Abstract
The design of fluids management processes in the low-gravity environment of space requires an accurate description of capillarity-controlled flow in containers. Here we consider the spontaneous redistribution of fluid along an interior corner of a container due to capillary forces. The analytical portion of the work presents an asymptotic formulation in the limit of a slender fluid column, slight surface curvature along the flow direction z, small inertia, and low gravity. The scaling introduced explicitly accounts for much of the variation of flow resistance due to geometry and so the effects of corner geometry can be distinguished from those of surface curvature.

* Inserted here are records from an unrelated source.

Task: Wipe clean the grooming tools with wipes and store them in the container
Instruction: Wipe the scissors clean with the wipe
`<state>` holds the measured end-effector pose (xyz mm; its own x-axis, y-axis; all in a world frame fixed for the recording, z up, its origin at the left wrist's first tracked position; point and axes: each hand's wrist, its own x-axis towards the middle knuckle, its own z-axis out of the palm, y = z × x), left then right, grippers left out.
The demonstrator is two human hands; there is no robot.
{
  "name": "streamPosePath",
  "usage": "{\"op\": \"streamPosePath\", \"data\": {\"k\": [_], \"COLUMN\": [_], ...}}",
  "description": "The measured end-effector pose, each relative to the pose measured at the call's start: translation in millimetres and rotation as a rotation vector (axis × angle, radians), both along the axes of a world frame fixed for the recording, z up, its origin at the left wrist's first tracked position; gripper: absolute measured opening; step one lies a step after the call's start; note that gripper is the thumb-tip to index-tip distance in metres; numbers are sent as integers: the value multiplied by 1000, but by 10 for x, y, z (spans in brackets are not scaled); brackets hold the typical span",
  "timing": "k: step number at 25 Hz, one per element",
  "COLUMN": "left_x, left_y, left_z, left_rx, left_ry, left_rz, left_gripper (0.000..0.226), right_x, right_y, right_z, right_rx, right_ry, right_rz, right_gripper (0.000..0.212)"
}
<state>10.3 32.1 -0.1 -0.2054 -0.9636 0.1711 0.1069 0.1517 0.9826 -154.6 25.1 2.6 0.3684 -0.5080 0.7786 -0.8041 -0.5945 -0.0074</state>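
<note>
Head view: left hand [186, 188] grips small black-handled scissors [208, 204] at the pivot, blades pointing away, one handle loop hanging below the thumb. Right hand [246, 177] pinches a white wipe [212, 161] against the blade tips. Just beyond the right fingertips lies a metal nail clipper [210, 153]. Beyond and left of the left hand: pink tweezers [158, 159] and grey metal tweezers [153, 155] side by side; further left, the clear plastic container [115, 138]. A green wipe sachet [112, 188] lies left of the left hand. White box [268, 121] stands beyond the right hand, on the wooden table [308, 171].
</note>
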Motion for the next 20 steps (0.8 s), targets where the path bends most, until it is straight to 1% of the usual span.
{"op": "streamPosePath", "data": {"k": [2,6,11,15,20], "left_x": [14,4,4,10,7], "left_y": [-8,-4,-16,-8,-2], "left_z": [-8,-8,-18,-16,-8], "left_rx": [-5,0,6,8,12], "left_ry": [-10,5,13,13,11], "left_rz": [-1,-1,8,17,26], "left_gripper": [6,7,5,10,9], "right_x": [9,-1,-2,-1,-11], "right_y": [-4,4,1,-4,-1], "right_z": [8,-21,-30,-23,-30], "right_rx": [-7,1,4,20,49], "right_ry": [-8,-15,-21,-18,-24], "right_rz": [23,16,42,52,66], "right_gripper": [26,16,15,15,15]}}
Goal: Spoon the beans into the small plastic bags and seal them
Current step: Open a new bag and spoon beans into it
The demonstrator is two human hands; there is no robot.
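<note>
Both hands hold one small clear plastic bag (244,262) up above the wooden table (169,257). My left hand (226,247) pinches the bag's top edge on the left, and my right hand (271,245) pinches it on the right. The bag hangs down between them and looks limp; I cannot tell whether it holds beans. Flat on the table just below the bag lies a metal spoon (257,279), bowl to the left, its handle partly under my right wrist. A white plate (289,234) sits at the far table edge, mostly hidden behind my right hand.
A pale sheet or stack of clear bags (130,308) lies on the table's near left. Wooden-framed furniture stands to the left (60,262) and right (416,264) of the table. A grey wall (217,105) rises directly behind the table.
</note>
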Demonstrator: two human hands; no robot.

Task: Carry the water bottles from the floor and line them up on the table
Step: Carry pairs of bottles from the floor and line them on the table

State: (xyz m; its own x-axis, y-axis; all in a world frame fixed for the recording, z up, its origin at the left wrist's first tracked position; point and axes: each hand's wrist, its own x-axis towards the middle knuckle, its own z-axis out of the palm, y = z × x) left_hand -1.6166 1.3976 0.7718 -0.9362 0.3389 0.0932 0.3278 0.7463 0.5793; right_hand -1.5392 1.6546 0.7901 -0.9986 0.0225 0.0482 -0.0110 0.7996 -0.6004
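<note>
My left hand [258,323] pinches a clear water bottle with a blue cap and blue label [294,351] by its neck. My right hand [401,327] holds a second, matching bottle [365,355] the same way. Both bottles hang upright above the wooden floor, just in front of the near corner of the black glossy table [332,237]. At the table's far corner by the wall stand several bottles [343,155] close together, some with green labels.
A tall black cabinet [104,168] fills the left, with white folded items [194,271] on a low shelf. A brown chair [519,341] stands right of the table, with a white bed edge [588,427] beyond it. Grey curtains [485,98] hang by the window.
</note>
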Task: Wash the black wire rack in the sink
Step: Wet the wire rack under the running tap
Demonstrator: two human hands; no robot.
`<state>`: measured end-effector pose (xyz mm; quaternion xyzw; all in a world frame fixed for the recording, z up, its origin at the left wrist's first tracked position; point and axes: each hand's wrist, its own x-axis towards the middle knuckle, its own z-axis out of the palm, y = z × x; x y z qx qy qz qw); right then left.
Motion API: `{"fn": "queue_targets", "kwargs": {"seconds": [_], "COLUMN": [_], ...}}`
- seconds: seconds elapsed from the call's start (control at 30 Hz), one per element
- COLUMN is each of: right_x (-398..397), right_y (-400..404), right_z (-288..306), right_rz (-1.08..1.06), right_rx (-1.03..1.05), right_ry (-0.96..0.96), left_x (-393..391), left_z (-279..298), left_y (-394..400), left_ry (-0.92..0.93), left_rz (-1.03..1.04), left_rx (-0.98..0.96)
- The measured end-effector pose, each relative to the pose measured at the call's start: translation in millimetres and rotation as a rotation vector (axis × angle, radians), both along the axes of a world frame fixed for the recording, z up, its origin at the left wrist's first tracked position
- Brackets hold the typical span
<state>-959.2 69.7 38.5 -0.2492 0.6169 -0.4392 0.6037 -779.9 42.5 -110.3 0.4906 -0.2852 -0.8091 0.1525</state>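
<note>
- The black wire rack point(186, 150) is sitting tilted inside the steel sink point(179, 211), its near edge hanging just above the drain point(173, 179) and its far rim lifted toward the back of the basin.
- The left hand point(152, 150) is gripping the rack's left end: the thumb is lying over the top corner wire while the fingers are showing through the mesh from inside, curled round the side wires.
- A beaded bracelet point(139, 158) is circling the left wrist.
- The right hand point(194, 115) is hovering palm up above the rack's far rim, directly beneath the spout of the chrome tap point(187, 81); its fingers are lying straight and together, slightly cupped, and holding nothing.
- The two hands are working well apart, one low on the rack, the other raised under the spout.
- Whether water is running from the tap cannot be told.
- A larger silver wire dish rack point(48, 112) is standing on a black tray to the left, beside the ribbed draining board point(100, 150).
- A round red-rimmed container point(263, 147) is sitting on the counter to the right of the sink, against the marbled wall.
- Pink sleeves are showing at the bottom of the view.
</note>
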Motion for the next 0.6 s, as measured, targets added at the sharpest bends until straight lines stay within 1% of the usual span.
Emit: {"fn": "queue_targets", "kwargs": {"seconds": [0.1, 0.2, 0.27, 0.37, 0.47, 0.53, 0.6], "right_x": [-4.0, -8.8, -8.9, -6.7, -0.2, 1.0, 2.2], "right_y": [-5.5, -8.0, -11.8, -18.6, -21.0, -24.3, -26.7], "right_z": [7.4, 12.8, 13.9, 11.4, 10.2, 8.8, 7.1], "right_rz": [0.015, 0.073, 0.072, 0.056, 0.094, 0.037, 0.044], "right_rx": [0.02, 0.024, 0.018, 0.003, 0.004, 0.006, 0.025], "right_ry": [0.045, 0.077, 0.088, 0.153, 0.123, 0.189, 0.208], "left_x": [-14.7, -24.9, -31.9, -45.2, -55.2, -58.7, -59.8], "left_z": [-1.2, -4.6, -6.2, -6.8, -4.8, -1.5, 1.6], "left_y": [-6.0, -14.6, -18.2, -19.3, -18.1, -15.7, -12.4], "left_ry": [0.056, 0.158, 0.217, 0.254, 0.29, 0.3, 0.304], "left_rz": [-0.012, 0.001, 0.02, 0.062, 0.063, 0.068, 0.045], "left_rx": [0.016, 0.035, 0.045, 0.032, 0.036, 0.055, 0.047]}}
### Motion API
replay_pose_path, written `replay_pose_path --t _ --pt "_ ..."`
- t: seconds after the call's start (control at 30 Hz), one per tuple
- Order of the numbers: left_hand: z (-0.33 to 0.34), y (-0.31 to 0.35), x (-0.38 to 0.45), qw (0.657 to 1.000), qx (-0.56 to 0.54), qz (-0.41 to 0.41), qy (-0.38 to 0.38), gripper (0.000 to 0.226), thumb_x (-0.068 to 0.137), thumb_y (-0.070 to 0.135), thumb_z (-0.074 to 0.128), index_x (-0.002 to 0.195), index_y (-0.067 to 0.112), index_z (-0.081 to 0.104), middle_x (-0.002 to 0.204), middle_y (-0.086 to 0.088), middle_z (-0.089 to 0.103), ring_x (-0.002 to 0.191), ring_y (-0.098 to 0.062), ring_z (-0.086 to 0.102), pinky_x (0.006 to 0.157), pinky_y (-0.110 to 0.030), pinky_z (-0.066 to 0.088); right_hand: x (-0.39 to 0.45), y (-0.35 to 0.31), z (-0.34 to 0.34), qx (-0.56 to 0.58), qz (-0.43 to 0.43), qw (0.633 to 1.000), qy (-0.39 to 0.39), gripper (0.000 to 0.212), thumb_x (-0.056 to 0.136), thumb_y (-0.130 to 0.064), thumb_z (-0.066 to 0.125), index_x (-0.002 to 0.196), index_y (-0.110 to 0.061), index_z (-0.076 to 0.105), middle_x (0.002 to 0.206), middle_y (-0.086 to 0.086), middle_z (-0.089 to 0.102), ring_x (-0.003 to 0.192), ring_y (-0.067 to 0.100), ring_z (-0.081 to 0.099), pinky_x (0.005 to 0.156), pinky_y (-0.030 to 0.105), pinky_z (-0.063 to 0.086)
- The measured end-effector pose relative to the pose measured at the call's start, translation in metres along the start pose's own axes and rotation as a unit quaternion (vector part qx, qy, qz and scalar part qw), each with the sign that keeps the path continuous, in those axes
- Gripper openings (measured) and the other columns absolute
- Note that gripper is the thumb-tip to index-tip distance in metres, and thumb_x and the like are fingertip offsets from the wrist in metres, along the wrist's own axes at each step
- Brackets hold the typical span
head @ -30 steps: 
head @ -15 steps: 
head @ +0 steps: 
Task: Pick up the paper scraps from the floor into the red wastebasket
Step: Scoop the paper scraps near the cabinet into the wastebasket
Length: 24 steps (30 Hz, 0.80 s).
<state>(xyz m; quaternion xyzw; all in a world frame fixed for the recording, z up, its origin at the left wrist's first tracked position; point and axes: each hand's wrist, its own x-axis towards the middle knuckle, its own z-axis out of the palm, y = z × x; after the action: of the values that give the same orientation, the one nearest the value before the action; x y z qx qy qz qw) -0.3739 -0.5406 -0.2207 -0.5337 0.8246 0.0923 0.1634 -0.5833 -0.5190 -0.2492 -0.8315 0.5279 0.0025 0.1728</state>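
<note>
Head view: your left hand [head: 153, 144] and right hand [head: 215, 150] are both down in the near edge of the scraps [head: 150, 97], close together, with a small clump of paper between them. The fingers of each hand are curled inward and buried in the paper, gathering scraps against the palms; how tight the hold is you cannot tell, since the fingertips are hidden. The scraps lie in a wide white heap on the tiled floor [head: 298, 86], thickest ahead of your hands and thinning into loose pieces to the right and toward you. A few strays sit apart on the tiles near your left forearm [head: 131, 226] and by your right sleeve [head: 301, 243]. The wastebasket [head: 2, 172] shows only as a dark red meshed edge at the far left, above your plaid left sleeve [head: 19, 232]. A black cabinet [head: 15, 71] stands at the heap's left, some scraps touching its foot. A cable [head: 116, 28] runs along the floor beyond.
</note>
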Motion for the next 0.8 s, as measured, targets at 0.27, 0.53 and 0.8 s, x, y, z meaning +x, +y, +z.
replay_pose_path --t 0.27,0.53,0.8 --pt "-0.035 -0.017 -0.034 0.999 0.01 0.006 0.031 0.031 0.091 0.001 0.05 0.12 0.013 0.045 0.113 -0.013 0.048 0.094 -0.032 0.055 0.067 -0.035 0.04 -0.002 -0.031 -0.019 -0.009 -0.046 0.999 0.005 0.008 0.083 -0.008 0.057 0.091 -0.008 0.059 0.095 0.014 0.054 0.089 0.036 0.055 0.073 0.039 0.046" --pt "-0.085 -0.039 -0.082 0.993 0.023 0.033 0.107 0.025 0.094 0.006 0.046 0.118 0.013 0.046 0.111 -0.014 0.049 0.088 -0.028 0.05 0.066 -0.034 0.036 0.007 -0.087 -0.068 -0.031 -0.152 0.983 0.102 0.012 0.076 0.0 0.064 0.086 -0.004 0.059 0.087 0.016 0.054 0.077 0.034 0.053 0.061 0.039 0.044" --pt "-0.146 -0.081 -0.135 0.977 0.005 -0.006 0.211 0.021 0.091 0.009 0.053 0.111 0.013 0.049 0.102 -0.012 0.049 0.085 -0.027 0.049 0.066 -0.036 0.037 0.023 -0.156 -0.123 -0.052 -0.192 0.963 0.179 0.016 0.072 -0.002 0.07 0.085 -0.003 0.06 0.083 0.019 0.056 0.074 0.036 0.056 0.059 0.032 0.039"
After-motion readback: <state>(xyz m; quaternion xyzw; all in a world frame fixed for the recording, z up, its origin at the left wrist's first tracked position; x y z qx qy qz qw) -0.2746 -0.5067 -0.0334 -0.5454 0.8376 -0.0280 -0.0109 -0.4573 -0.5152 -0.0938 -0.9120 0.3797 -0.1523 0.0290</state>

For the special cases of a constant height boundary condition and a constant flow condition, the similarity solutions yield that the length of the fluid column increases as t1/2 and t3/5, respectively. In the experimental portion of the work, measurements from a 2.2 s drop tower are reported. An extensive data set, collected over a previously unexplored range of flow parameters, includes estimates of repeatability and accuracy, the role of inertia and column slenderness, and the effects of corner angle, container geometry, and fluid properties. At short times, the fluid is governed by inertia (t ≲ tLc). Afterwards, an intermediate regime (tLc ≲ t ≲ tH) can be shown to be modelled by a constant-flow-like similarity solution. For t ≥ tH it is found that there exists a location zH at which the interface height remains constant at a value h(zH,t) = H which can be shown to be well predicted. Comprehensive comparison is made between the analysis and measurements using the constant height boundary condition. As time increases, it is found that the constant height similarity solution describes the flow over a lengthening interval which extends from the origin to the invariant tip solution. For t ≫ tH, the constant height solution describes the entire flow domain. A formulation applicable throughout the container (not just in corners) is presented in the limit of long times.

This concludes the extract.